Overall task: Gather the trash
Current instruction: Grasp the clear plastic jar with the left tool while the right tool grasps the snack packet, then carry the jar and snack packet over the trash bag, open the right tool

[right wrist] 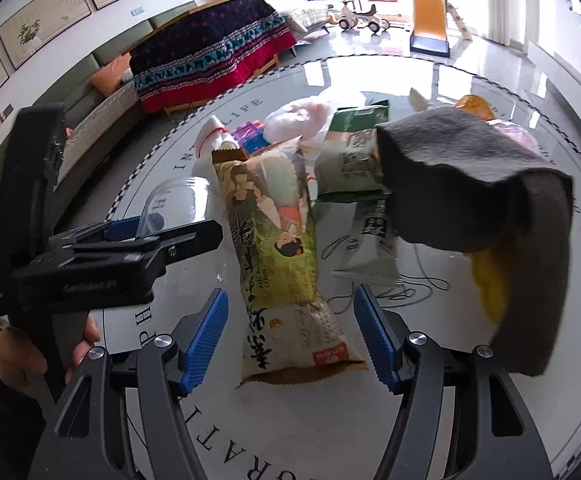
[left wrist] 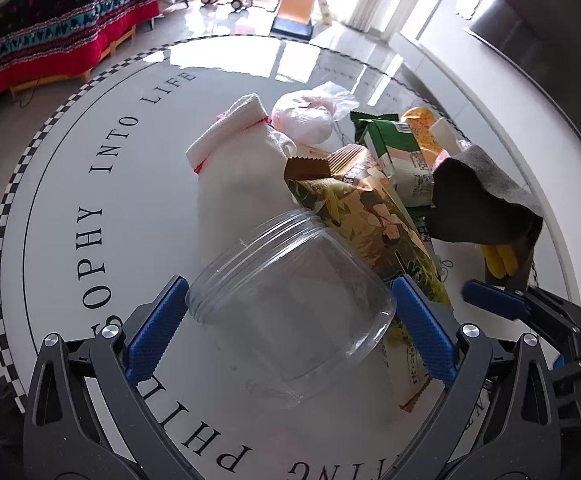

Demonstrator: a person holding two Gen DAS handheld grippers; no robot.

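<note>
While both tools hang over the pile, nothing is gripped: each straddles its own piece of trash.

Left hand-held gripper (left wrist: 290, 322): jaws wide, the clear plastic jar (left wrist: 290, 312) lying on its side between the blue pads. The right pad looks at or very near the jar's base; the left one stands just beside the threaded mouth. I judge no squeeze yet, since the jar rests on the desk (left wrist: 90, 184).

Right hand-held gripper (right wrist: 290, 336): jaws well apart and empty, one either side of the long yellow-green snack packet (right wrist: 278, 264), with clear gaps to both pads. Likely lined up so a closing pinch takes the packet across its width.

Trash pile: packet, green wrapper (left wrist: 394, 148) and a pink-white plastic bag (left wrist: 310, 116) heaped mid-desk, touching or overlapping. The packet's upper end passes behind the jar, so lifting either may drag the other.

White cloth bag (left wrist: 242, 168): lies behind the jar, red stitching at its folded mouth; whether it counts as trash I cannot tell.

Grey sponge (right wrist: 470, 200): yellow underside, right of the packet; it seems raised at the near end, though what props it is hidden.

Person's hand (right wrist: 30, 356): wraps the left tool's handle, seen from the right wrist.

Likely next: close on the jar and on the packet.
</note>
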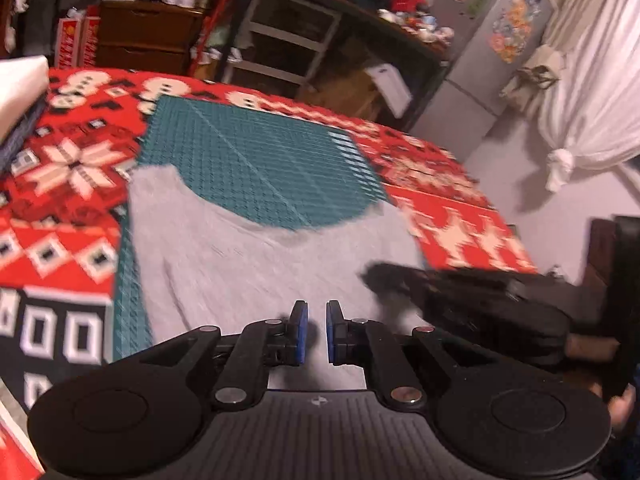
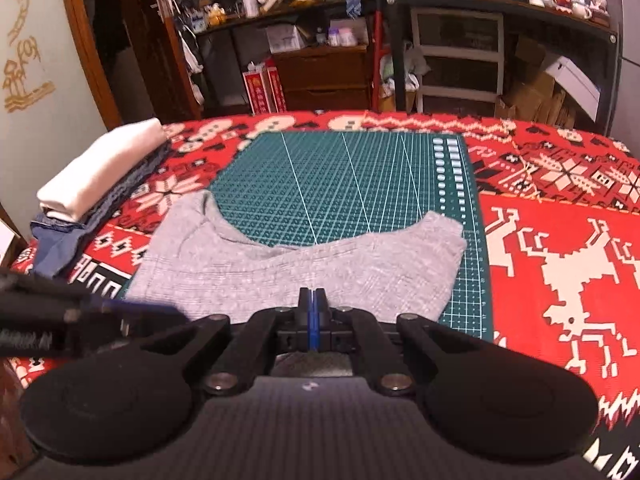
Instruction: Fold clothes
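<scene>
A grey garment [image 2: 304,264] lies spread flat on a green cutting mat [image 2: 340,176], its curved far edge facing away from me. In the right wrist view my right gripper [image 2: 314,304] hovers over the garment's near edge with its blue pads pressed together; no cloth shows between them. The left wrist view has the same grey garment [image 1: 248,264] under my left gripper [image 1: 317,328], whose blue pads stand a narrow gap apart with nothing in it. The right gripper [image 1: 472,304] is a dark blur to the right, and the left gripper [image 2: 80,316] is a blur at the left.
A red patterned blanket [image 2: 560,248] covers the table under the mat. A folded white garment [image 2: 104,168] lies on folded blue cloth [image 2: 56,240] at the far left. Shelves, drawers and boxes [image 2: 460,60] crowd the room behind the table.
</scene>
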The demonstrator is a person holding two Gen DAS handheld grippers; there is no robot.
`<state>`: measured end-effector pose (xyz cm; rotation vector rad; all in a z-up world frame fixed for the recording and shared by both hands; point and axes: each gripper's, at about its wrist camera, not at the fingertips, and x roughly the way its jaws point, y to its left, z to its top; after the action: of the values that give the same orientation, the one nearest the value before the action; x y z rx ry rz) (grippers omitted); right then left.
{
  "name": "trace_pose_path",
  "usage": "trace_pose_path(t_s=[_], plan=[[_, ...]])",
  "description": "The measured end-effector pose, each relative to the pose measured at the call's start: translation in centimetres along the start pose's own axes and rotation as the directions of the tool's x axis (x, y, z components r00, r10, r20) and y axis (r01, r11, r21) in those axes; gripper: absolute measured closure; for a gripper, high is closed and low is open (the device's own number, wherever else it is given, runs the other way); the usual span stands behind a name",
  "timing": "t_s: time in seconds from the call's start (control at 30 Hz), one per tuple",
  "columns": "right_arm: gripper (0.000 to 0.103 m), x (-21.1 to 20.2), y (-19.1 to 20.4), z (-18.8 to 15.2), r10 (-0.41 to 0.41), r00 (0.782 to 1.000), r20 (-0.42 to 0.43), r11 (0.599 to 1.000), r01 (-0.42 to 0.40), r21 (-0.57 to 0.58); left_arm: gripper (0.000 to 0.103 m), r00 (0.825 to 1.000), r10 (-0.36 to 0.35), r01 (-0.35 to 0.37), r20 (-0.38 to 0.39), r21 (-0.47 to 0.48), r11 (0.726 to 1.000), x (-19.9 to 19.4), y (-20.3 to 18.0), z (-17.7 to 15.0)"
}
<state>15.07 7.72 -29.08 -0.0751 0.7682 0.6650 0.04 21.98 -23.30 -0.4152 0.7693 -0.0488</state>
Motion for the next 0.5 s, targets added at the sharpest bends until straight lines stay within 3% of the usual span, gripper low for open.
trace_pose_path(t_s=[0.17, 0.5], plan=[[0.103, 1.0, -1.4, 1.0, -0.036, 0.999, -0.001, 0.998, 0.036, 0.043, 0.095, 0.998, 0.065, -0.066, -0.024, -0.019, 0.998, 1.5, 1.7, 0.8], [0.103, 2.9, -4.1, 3.1, -0.061, 0.998, -0.02, 0.993, 0.063, 0.098, 0.095, 0.999, 0.04, -0.042, -0.034, -0.042, 0.998, 1.4, 2.5, 0.8]])
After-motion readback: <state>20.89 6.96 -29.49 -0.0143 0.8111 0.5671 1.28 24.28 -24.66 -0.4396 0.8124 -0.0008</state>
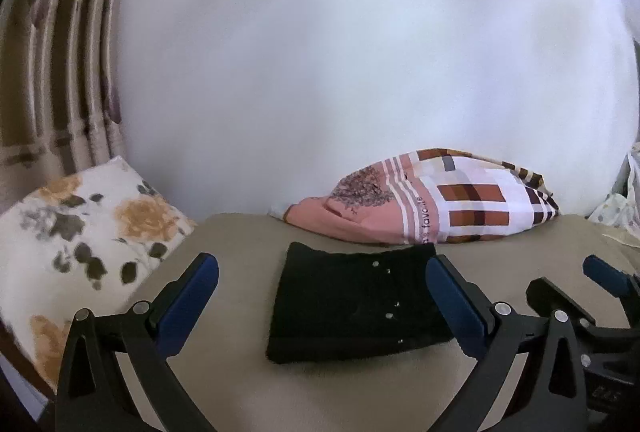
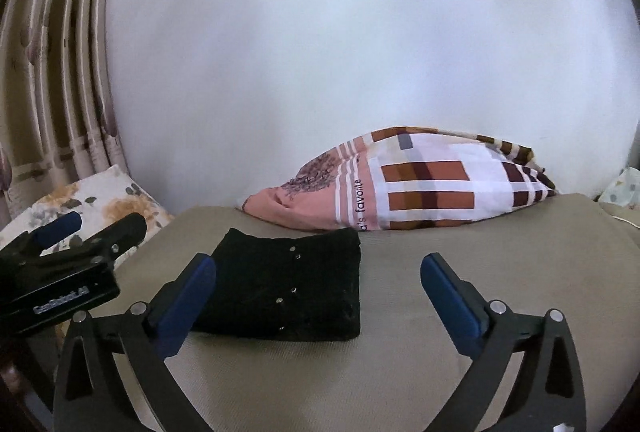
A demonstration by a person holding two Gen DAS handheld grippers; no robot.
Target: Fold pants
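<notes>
A beige bed surface (image 2: 460,272) fills the near ground. At its far edge, against a plain white wall (image 1: 360,52), lies a pillow (image 2: 420,188) in pink and white with brown and rust checks, a dark tree print and the word "favorite" along one stripe. To the left a second pillow (image 1: 80,232), white with orange and grey flowers, leans at the bed's side. Behind it hangs a striped curtain (image 1: 60,72) in beige, brown and white. At the far right edge a pale spotted cloth (image 1: 616,208) shows only in part.
</notes>
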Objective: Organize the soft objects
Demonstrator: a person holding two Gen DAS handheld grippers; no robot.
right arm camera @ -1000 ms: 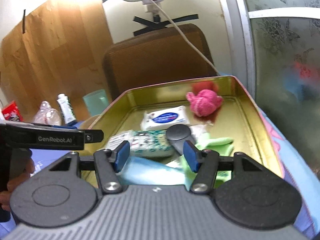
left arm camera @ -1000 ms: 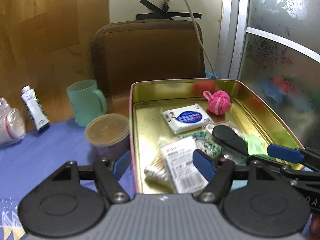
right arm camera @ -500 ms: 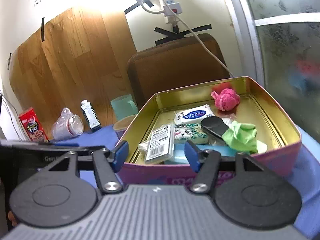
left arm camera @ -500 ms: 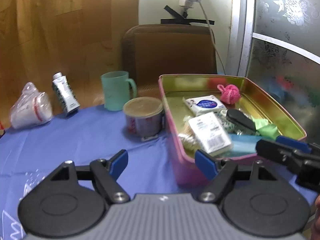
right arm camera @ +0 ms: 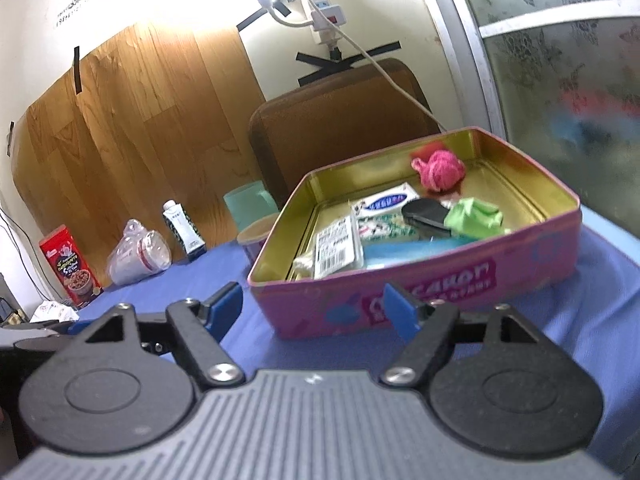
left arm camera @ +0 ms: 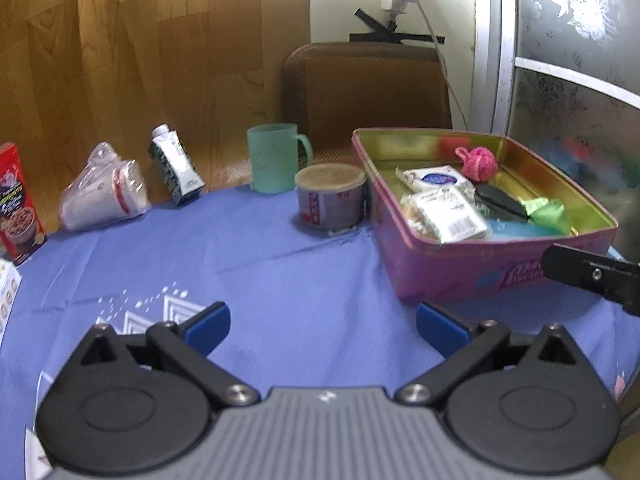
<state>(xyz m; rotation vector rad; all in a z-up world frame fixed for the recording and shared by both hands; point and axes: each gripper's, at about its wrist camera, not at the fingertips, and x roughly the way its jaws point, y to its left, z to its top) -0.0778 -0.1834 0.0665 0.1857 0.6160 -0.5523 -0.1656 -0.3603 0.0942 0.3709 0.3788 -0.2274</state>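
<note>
A pink tin (left arm camera: 472, 268) (right arm camera: 440, 280) with a gold inside stands on the blue tablecloth. In it lie a pink yarn ball (left arm camera: 479, 163) (right arm camera: 440, 169), a green cloth (left arm camera: 548, 214) (right arm camera: 476, 218), a white tissue pack (left arm camera: 434, 178) (right arm camera: 384, 203), a cotton swab pack (left arm camera: 446, 214) (right arm camera: 336, 250), a light blue cloth (right arm camera: 408, 252) and a black flat object (left arm camera: 500, 200) (right arm camera: 426, 213). My left gripper (left arm camera: 322, 326) is open and empty, above the cloth in front and left of the tin. My right gripper (right arm camera: 314, 308) is open and empty, just before the tin's front wall.
Left of the tin stand a lidded cup (left arm camera: 330, 200), a green mug (left arm camera: 274, 164), a small carton (left arm camera: 176, 170), bagged paper cups (left arm camera: 104, 196) and a red cereal box (left arm camera: 18, 208). A brown chair back (left arm camera: 364, 88) is behind the table. A glass door (left arm camera: 572, 92) is at right.
Both grippers have pulled back out of the tin, toward me and upward. The tin's contents stay in place. Both jaws remain open.
</note>
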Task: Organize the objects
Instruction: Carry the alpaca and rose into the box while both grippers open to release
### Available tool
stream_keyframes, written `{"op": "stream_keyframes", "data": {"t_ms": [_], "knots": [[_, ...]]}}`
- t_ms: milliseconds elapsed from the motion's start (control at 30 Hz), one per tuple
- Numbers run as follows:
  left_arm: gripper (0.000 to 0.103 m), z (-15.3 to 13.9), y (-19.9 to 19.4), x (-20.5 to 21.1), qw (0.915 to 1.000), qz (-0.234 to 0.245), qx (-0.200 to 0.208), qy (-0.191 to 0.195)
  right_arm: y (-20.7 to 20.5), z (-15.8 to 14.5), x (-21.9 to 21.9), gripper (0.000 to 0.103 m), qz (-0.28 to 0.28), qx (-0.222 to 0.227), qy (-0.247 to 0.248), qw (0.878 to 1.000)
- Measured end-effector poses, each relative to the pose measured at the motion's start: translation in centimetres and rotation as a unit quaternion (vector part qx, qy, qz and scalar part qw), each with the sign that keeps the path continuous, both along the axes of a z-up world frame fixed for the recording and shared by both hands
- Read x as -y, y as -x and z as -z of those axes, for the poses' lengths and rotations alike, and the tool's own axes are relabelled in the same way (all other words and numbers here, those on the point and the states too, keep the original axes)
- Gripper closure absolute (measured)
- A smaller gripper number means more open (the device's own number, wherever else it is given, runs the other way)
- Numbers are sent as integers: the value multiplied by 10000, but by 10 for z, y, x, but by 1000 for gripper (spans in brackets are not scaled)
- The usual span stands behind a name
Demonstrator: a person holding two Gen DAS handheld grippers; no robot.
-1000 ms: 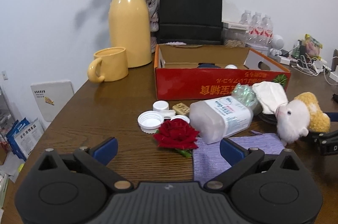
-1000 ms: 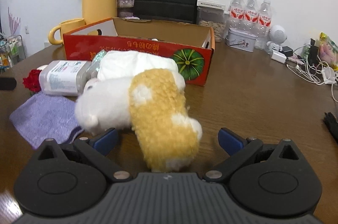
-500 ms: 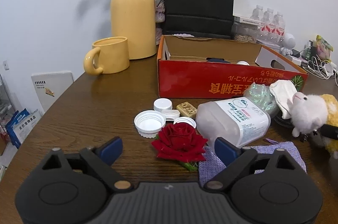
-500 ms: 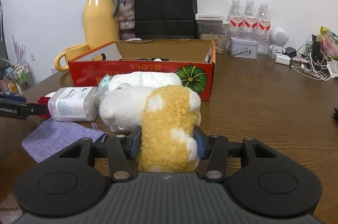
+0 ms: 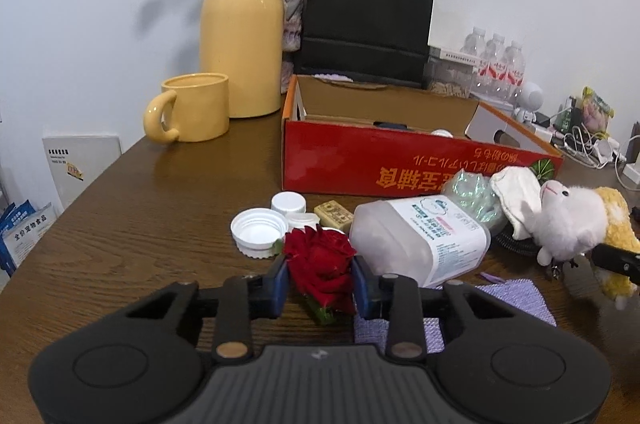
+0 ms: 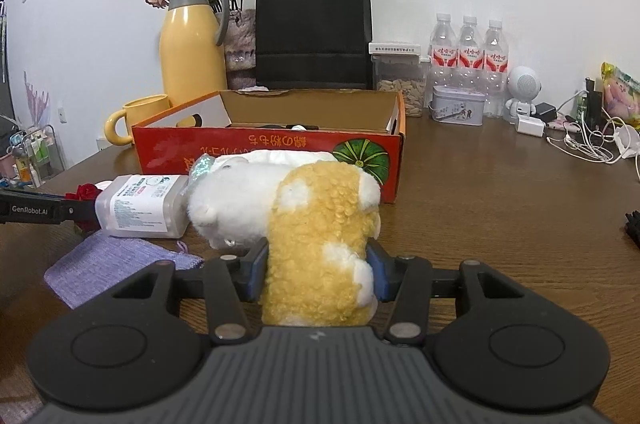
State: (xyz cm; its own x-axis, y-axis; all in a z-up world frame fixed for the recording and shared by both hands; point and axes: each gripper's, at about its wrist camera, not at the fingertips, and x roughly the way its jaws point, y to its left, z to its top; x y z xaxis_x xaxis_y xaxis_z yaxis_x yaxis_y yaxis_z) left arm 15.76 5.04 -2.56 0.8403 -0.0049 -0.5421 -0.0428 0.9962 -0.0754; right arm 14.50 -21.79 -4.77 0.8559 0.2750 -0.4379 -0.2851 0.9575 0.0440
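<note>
Your left gripper [image 5: 319, 278] has just been closing and now its blue pads press on the red rose [image 5: 322, 264], which lies on the table [image 5: 120, 244] beside the plastic bottle [image 5: 420, 242]. Your right gripper [image 6: 317, 270] squeezes the yellow body of the plush toy [image 6: 316, 224] before the red box [image 6: 264, 153].

Both hand-held grippers [image 5: 319, 282] [image 6: 317, 270] apparently clamped.

On the surface [image 6: 500, 191] we count one red carton [image 6: 256, 155], one yellow jug [image 6: 192, 51], one yellow mug [image 5: 192, 111], one black paper bag [image 6: 314, 23] and three water bottles [image 6: 468, 59]. Nearer us lie one red rose [image 5: 320, 264], one plush sheep [image 6: 316, 224], one plastic bottle [image 5: 420, 240], one purple cloth [image 6: 108, 268] and three white caps [image 5: 260, 230].
</note>
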Motion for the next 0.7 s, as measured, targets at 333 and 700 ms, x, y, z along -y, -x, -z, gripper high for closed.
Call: {"op": "stream_keyframes", "data": {"t_ms": [333, 700], "knots": [[74, -25, 18, -2, 9988, 16, 472, 142, 10, -12, 4, 55, 39, 284, -216, 9994], [74, -72, -3, 23, 9944, 198, 1015, 203, -18, -50, -11, 55, -22, 756, -346, 9965]]}}
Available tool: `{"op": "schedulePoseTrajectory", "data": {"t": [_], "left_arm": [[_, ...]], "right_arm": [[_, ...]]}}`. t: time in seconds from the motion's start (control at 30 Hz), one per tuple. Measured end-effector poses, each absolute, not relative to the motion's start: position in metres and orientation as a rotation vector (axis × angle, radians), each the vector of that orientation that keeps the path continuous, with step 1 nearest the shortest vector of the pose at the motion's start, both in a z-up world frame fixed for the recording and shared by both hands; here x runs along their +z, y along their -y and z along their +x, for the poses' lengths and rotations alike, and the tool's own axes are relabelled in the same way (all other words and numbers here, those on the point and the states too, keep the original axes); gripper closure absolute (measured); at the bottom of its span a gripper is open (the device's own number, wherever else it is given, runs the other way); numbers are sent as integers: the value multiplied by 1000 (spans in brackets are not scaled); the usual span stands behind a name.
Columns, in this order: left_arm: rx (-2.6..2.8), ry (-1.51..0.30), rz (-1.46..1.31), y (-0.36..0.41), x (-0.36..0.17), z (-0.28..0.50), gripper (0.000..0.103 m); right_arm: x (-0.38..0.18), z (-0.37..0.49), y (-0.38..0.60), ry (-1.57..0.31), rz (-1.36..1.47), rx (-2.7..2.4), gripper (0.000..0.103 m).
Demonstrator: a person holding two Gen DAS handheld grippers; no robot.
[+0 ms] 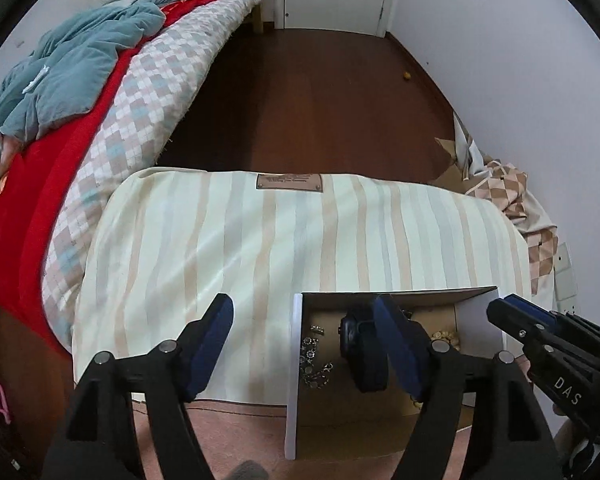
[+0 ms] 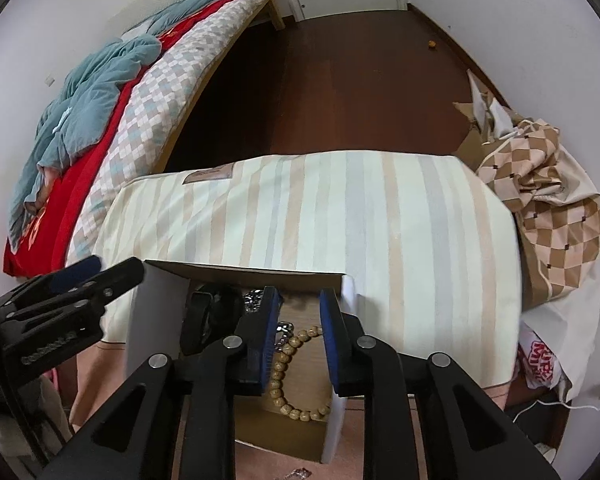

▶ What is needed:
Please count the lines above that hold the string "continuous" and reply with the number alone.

▶ Response box:
2